PROBLEM REQUIREMENTS: Repeat the listing below line by line, exactly, leaving its pictures behind.

--- INPUT DATA ---

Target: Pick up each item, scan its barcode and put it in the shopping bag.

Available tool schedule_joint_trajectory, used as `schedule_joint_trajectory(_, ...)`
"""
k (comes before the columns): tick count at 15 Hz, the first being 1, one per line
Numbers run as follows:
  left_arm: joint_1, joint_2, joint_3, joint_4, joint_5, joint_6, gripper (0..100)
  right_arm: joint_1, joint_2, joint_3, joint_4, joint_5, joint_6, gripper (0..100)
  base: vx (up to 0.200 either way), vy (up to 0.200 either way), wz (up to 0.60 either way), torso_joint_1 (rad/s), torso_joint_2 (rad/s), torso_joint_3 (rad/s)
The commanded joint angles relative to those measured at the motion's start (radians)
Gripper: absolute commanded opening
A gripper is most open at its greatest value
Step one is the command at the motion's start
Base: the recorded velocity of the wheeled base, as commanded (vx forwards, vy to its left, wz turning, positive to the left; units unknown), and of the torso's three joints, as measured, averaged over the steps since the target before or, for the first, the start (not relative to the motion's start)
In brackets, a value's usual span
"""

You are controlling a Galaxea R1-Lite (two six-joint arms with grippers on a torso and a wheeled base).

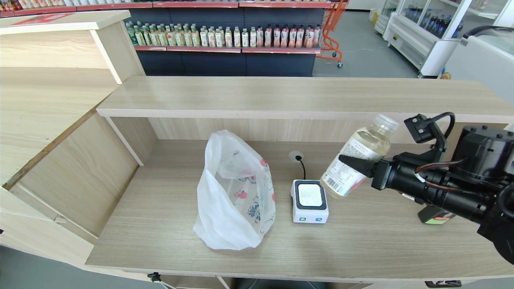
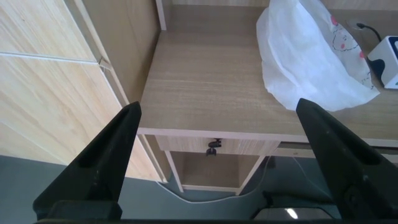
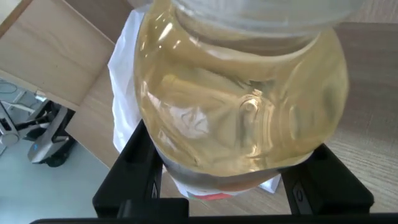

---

WRITTEN RESPONSE:
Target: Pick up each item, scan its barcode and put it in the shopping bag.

Available tool schedule_joint_trajectory, used as `schedule_joint_trajectory(_, ...)`
"""
k (comes before the columns): tick count at 15 Hz, the first being 1, one per line
Numbers run as follows:
  left_arm: joint_1, joint_2, joint_3, joint_4, joint_5, joint_6, gripper (0..100)
  right_arm: joint_1, joint_2, joint_3, joint_4, joint_5, joint_6, gripper (0..100)
  base: vx (up to 0.200 either way), vy (up to 0.200 either way), wz (up to 0.60 either way), torso_joint_1 (rad/s), torso_joint_2 (rad/s), torso_joint_3 (rad/s)
The commanded joint angles relative to those measured at the motion's start (radians)
Gripper: absolute commanded opening
A gripper is most open at its greatest value
Step one is the command at the motion's start
Base: the recorded velocity of the wheeled base, as commanded (vx forwards, vy to its left, wz turning, positive to the left; units unknown), and of the torso's three joints, as measured, averaged over the steps since the target before or, for the first, the start (not relative to the motion's start)
In brackets, a value's usual span
"""

You are controlling a Galaxea R1-Lite (two six-joint arms with grippers on a torso and a wheeled base).

Nothing remains to be done for this exercise.